Bright-Sided's framework maps precisely onto the AI hype industry. The industry converts collective problems into individual ones. It pathologizes ambivalence. It treats structural displacement as personal adaptation opportunity. It lets employers, institutions, and policymakers off the hook by locating responsibility with the individual professional whose attitude must improve. And it does all of this while extracting fees from the very population whose structural vulnerability it is obscuring.
The industry's direct ancestor is the motivational-industrial complex Ehrenreich documented in Bright-Sided (2009) and the career-coaching apparatus she investigated in Bait and Switch (2005). The AI-specific version emerged in 2023-2024 as the commercial deployment of generative AI created demand for the services.
Its leading figures include LinkedIn thought leaders, conference organizers (HumanX, AI Engineer Summit, etc.), reskilling platform executives, and the AI-adjacent management consultancies that rebranded their change-management practices as AI transformation offerings.
Commercial structure of optimism. Optimistic content and services sell better than ambivalent ones, creating commercial incentives that produce mandatory optimism regardless of individual practitioners' beliefs.

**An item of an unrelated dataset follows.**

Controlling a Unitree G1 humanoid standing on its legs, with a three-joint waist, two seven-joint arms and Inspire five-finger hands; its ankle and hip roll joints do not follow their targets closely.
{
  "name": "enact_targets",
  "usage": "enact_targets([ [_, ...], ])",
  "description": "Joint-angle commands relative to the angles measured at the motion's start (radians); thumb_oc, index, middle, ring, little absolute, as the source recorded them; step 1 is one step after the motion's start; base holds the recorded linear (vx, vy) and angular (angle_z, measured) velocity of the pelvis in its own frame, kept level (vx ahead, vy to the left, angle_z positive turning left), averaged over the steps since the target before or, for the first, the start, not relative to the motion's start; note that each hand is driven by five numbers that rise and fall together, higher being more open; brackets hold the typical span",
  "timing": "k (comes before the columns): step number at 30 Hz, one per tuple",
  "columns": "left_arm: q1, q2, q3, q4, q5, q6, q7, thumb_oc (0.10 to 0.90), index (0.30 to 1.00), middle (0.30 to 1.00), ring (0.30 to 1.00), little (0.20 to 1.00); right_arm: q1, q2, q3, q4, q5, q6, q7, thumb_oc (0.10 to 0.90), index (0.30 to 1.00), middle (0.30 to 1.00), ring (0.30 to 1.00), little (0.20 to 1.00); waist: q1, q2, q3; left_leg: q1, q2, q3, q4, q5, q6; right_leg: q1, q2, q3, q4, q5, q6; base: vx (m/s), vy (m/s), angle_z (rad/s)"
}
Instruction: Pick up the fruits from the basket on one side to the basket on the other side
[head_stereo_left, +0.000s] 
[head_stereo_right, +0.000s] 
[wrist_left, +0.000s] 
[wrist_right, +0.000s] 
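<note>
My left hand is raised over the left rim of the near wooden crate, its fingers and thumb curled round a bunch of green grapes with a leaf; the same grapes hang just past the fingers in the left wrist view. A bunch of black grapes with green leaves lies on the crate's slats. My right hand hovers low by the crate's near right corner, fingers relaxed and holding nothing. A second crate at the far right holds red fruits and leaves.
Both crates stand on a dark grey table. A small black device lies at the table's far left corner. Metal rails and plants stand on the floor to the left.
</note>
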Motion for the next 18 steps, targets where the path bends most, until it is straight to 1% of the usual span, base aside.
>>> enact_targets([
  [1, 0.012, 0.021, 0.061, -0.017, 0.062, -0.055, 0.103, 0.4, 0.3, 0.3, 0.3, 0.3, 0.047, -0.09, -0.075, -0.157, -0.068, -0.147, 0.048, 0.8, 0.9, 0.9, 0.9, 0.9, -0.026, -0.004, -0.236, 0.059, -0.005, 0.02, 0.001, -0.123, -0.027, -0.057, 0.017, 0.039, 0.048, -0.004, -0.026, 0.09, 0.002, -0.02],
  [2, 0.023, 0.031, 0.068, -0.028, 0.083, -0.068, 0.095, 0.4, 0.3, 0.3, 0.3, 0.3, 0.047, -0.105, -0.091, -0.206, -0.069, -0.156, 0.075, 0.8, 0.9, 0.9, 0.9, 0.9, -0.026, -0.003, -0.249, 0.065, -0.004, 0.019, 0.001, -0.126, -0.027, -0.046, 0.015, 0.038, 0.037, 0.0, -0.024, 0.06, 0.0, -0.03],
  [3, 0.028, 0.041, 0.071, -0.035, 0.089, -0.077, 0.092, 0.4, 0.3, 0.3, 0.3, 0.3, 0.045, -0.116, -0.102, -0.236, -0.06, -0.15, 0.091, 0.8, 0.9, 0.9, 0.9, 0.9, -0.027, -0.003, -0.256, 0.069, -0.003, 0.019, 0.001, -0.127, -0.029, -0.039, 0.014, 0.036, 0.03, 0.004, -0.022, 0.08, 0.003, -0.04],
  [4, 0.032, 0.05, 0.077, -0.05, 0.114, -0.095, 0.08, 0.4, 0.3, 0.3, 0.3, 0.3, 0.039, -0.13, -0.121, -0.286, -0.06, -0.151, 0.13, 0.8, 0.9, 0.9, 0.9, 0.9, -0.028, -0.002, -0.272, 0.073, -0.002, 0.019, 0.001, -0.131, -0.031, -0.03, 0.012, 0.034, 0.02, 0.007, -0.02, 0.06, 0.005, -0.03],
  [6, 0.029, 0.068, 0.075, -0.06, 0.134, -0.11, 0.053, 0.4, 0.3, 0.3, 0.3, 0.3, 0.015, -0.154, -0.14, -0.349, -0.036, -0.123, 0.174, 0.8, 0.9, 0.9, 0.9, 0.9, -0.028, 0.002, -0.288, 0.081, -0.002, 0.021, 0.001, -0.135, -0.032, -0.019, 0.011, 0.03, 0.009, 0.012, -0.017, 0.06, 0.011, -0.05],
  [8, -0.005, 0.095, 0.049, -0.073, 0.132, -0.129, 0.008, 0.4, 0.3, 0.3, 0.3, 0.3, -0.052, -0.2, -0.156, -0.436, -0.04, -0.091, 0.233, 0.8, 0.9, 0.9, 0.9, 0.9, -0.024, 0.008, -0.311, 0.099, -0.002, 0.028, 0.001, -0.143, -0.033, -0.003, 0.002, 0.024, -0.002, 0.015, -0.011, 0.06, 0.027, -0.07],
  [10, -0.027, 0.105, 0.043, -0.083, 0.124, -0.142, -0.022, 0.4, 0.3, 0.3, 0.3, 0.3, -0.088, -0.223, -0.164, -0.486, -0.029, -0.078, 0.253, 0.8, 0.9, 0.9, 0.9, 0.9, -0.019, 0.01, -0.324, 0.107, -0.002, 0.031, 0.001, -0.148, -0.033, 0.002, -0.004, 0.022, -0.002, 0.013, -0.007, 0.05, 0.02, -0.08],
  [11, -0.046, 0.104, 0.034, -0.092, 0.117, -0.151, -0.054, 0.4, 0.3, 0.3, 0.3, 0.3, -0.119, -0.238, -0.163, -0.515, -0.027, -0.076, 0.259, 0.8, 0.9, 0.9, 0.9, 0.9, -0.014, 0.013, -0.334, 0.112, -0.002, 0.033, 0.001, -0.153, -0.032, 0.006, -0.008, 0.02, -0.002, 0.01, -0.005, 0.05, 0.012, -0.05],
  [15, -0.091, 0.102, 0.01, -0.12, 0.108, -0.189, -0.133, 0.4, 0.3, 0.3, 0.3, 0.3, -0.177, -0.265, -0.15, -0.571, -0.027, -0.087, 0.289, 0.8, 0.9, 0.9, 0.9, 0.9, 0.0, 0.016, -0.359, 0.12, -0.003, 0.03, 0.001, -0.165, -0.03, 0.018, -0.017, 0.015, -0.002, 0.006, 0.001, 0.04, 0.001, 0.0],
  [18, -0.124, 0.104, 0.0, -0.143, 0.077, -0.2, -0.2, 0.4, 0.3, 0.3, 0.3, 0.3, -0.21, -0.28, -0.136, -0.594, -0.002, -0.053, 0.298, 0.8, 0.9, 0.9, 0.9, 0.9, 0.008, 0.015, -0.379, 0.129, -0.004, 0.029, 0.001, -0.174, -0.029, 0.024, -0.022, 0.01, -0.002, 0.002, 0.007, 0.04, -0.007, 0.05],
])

Accountability absence. The industry's services are expensive, their evidence is thin, and their accountability for outcomes is minimal — a structure that persists because the displaced have no alternative.
Enthusiasm enforcement. The cultural coding of ambivalence as resistance is not neutral — it is produced and enforced by actors whose business depends on it.
Structural conversion function. The industry's deepest function is converting collective structural problems into individual adaptation challenges, disabling the collective response the transition requires.
Direct Ehrenreich lineage. The AI hype industry is the direct descendant of the career-coaching industry Ehrenreich documented — same structure, same function, updated for a new transition.